Eine Diamantenmine in Russland, Flüchtlingsstädte in der Sahara, Bohrinseln im Kaspischen Meer oder die Minenstadt Chuquicamata in der Atacama-Wüste: Der Fotograf Gregor Sailer erkundet mit seiner Kamera die Randzonen menschlicher Zivilisation. Der Künstler interessiert sich für die Veränderung von Landschaft durch den Menschen sowie die politischen, militärischen und wirtschaftlichen Implikationen von Architektur. Das führt ihn in unwirtliche Weltgegenden, Potemkinsche Dörfer und an Orte, die nur für wenige Menschen erreichbar und zugänglich sind. Die Arbeiten Gregor Sailers verlangen monatelange Recherchearbeit und Aufenthalte unter extremen Bedingungen. Für seine jüngste Serie „The Polar Silk Road“ unternahm Sailer mehrere Expeditionen in die Arktis. Mit diesem umfangreichen Projekt dokumentiert er den globalen Machtkampf um diese ökologisch, ökonomisch und sicherheitspolitisch höchst relevante Weltregion. Das aktuelle Ringen um territoriale Ansprüche und neue Rohstoffe ist auch eine Folge des Klimawandels, denn die Eisschmelze ermöglicht neue und vor allem viel kürzere Schiffsrouten, die einen enormen Wettbewerbsvorteil schaffen.

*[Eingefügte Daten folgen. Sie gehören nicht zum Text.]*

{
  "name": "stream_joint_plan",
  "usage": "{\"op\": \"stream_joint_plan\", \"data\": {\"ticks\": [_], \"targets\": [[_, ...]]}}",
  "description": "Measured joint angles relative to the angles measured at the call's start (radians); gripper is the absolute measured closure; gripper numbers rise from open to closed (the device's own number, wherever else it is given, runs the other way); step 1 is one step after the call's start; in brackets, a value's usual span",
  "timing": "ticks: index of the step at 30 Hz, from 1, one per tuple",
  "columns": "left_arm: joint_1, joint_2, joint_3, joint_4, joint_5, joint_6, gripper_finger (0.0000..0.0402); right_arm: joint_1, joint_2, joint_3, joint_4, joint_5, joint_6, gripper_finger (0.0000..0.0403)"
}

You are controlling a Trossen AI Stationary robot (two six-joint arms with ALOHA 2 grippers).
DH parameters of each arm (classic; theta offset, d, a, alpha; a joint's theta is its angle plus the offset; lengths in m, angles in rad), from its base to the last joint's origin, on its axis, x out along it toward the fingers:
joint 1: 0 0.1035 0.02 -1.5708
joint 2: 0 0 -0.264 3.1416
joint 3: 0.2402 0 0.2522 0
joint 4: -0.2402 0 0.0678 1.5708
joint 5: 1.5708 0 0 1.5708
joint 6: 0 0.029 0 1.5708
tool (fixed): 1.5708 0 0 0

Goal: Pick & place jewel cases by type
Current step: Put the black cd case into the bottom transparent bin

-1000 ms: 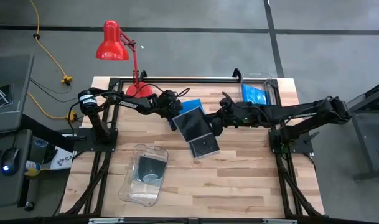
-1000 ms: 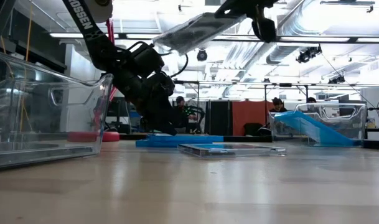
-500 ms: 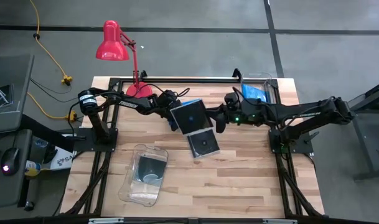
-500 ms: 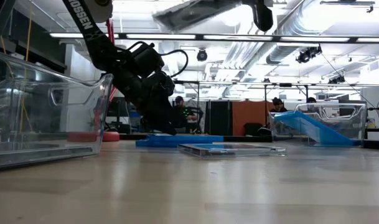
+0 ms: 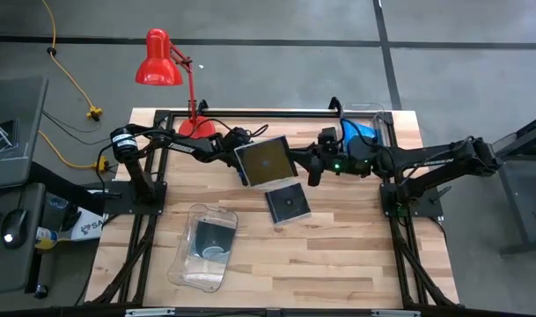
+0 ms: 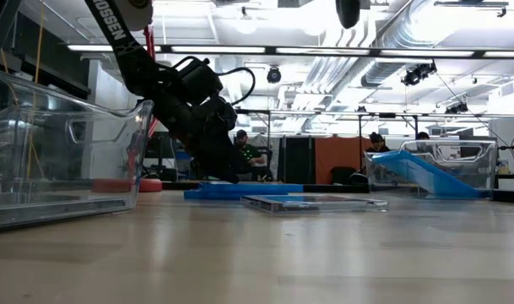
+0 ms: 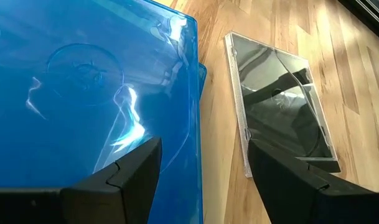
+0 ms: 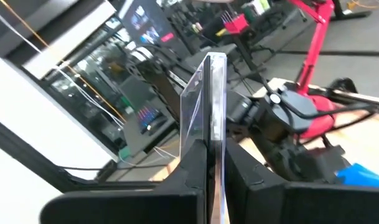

Die Werkgruppe „The Box“ zeigt einen sonst unzugänglichen Bergwerksstollen in den Tiroler Alpen, der während des Zweiten Weltkriegs als gigantische unterirdische Fabrik genutzt wurde. In der sogenannten Messerschmitthalle wurden Zwangsarbeiter:innen für den Bau von Kampfflugzeugen eingesetzt. Gregor Sailers Bilder der Serie „The Potemkin Village” eröffnen den Zugang zur Welt der Fakes und Kulissen und hinterfragen die mitunter absurden Auswüchse unserer Gesellschaft. Die Aufnahmen zeigen Gefechtsübungszentren in den USA und in Europa, detailgetreue Repliken europäischer Städte in China oder Orte in Schweden, die eigens für Fahrzeugtests errichtet wurden. Aber auch Potemkinsche Dörfer in Russland, wo im Zuge eines Putin-Besuchs in Susdal und in der Stadt Ufa ganze Straßenzüge mit Tapeten und Planen beklebt wurden, um leerstehende Gebäude mit einer vorgetäuschten Betriebsamkeit zu versehen.
Gregor Sailers Fotos sind menschenleer, die Gebäude darauf wirken oft wie Skulpturen. Politische Konflikte oder abgeriegelte Territorien – seine Bilder offenbaren, welche Dynamiken zur Existenz dieser Orte führen. „Gregor Sailer hält weltweit nach sonderbaren, bisweilen dystopischen Szenerien Ausschau“, analysiert die Kuratorin der Ausstellung, Verena Kaspar- Eisert. „Obwohl nie ein Mensch zu sehen ist, sagen seine Arbeiten so vieles über die Menschheit aus. Gregor Sailer ist ein Bildermacher, der seine Aufnahmen gut durchdacht komponiert und mit seinen aufwendigen Aufnahmen der schnelllebigen, volatilen Bilderflut etwas Ruhiges und Präzises gegenüberstellt.” Das Kunsthaus Wien widmet dem Fotokünstler seine erste große Ausstellung in Österreich. Seine Werke wurden vielfach ausgezeichnet, in zahlreichen Publikationen und Ausstellungen international gezeigt und sind in öffentlichen wie privaten Sammlungen vertreten. Die Ausstellung ist noch bis 19. Feber 2023 zu sehen.
Gregor Sailer wurde 1980 in Schwaz in Tirol geboren. Von 2002 bis 2007 absolvierte er ein Diplomstudium im Bereich Kommunikationsdesign mit Schwerpunkt Fotografie und Experimentalfilm an der Fachhochschule Dortmund. Dort schloss er 2015 auch das Masterstudium Photographic Studies ab. Sailers mehrfach ausgezeichnete Arbeiten wurden national und international in Einzel- und Gruppenausstellungen gezeigt, unter anderem in New York, Arles, Mailand, Prag, Berlin und Budapest. Zahlreiche seiner Fotoserien wurden als Fotobücher publiziert, zuletzt „The Polar Silk Road“. Der Künstler lebt in Tirol.